The dispossessed live and die in cold tunnels, protecting their pituitaries and perhaps wondering where the Elite get their tobacco and wine. The rebels ride snowmobiles, swing nunchucks, and blow darts. Of course, for attractive women, another option exists; they can become pleasure girls to service the Elite. And that is where the plot, and our heroine, enter.

Former Penthouse model and cult figure Julie Strain plays Gayle, the madame of the Pleasure Girls, who also, conveniently, has been trained as a butt-kicking bodyguard. This, of course, will prove the Elite’s undoing. Gayle has relatives among the dispossessed, among the rebels, and everything she sees gradually turns her towards their cause.

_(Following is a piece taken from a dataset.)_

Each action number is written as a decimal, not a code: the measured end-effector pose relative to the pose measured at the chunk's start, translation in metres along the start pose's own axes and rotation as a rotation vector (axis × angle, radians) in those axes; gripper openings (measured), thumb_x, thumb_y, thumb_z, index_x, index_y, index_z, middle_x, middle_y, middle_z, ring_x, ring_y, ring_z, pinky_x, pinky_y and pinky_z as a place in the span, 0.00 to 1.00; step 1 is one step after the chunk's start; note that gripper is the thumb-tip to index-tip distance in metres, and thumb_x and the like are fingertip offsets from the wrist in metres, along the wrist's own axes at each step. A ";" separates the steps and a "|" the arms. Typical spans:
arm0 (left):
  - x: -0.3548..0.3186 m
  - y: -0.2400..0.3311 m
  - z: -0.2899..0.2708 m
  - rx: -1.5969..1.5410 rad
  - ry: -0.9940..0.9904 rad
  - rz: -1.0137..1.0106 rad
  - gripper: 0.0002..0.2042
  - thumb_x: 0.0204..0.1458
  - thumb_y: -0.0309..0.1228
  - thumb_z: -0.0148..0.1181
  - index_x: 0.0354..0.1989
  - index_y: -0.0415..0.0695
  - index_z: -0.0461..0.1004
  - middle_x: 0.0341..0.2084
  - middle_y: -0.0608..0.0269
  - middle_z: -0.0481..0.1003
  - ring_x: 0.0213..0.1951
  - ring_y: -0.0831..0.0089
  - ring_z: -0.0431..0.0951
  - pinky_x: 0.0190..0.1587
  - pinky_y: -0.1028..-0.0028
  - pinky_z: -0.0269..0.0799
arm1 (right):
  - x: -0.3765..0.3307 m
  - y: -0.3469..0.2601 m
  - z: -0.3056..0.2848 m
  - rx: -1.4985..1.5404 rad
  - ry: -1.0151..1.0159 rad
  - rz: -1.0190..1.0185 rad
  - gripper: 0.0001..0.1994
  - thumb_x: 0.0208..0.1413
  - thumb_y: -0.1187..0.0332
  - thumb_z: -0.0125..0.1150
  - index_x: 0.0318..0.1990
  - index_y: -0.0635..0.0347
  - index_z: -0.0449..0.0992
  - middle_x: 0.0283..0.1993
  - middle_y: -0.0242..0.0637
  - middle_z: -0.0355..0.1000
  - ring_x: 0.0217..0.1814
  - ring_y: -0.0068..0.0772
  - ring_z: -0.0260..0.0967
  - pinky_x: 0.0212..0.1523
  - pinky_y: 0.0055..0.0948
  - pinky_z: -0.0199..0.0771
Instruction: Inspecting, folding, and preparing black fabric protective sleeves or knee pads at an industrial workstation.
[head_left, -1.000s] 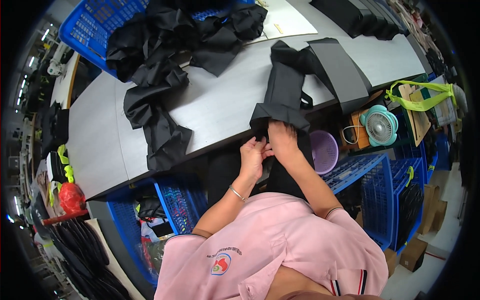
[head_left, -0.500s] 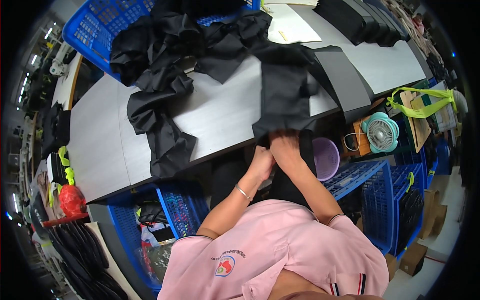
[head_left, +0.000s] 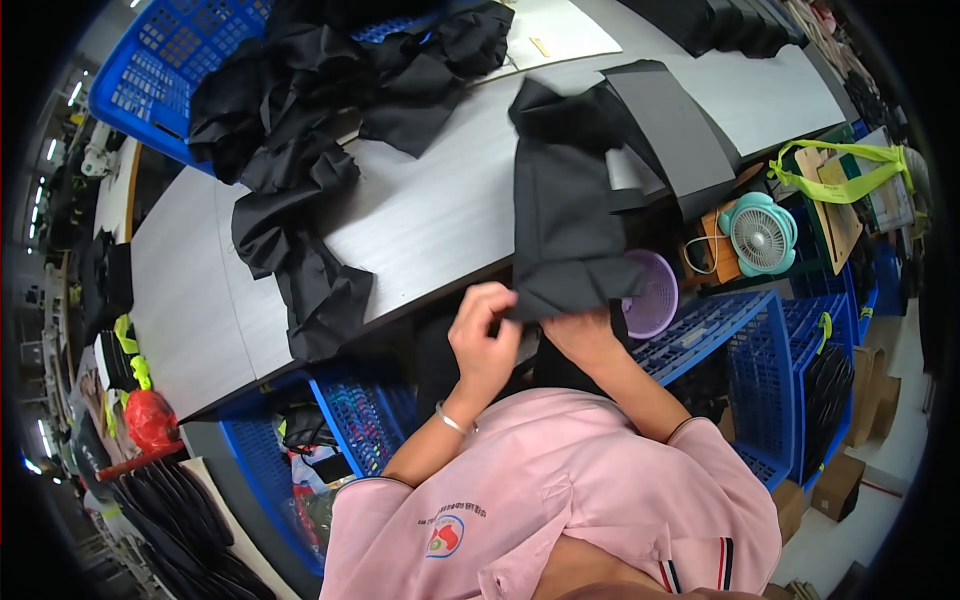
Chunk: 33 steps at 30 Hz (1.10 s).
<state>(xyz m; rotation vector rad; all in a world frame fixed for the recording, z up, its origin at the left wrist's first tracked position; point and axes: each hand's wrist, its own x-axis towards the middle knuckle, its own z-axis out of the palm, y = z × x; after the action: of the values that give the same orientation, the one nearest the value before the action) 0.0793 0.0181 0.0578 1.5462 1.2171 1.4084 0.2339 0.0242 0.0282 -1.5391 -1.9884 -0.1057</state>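
Observation:
A black garment [head_left: 570, 210] drapes over the near edge of the grey table [head_left: 440, 215] and hangs toward me. My left hand [head_left: 483, 335] pinches its lower left corner with thumb and fingers. My right hand [head_left: 582, 332] grips the lower hem beside it, partly hidden under the cloth. A flat dark grey panel [head_left: 680, 125] lies at the garment's far end.
A heap of black garments [head_left: 300, 150] spills from a blue crate [head_left: 170, 70] at the far left. A white sheet [head_left: 560, 30] lies at the back. Under and beside the table stand blue crates [head_left: 770, 350], a purple basket [head_left: 652, 300] and a small teal fan [head_left: 762, 235].
The garment's lower end has been pulled off the table edge toward me. My hands have moved nearer my chest and a little apart.

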 end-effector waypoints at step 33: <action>0.007 0.006 -0.024 -0.726 -0.289 -0.584 0.10 0.61 0.28 0.59 0.47 0.38 0.79 0.40 0.65 0.81 0.42 0.81 0.78 0.49 0.78 0.73 | -0.009 0.038 -0.055 1.542 -0.228 0.864 0.18 0.51 0.75 0.69 0.52 0.62 0.79 0.49 0.31 0.78 0.51 0.24 0.73 0.57 0.28 0.69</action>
<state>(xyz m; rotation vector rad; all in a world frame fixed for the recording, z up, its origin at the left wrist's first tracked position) 0.0562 0.0209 0.0692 0.7651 0.7556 1.0166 0.2924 0.0058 0.0565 -1.0684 -0.7430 1.5659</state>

The turning point occurs when the Elite bring Gayle little Clare (Jade Kroll), to prepare her to be the Littlest Pleasure Girl. The moppet brings out the maternal instincts in Gayle, who up until that point has mostly just exhibited her maternal accouterments. Gayle decides to help the girl escape her fate, and, perhaps out of respect for Clare’s tender age, the film’s nude scenes decrease dramatically.

Of course, if you’re in it for the nudity you will have had your share by then. Shots of Julie Strain’s breasts, women removing lingerie (Victoria’s Secret apparently survives the nuclear winter), Julie Strain’s breasts, a therapeutic bath, Julie Strain’s breasts, and the inevitable gratuitous lesbian scene dominate the first half of the film, when we’re not topside watching rebels and Elite toadies buzz about on snowmobiles.

Anyway, Gayle and her newfound sidekick join the Rebel Alliance and.... Tell me you don’t know where this is heading. What shocks is how ineptly and cheaply it heads there.

At times the film switches to static comic book images and voice-over. Unlike Tank Girl, which uses this technique to capture the characters’ comic origins and nature, Battle Queen does this because they didn’t have the budget to film what should have been the movie’s key sequences. Seriously, a critical rescue sequence, and an important scene from the film’s climax both get covered with comic-book images.

Beyond that, we get brief, badly-choreographed snowmobile chase sequences, fight scenes, Julie Strain’s breasts, and surgery without anaesthetic-- which is only marginally more painful than sitting through this film. Seriously, if anything in this review suggests that you want to watch this thing, think again. Even if you’re a sucker for breasts and snowmobiles, there has got to be a better "Boobs and Bombardier" epic out there.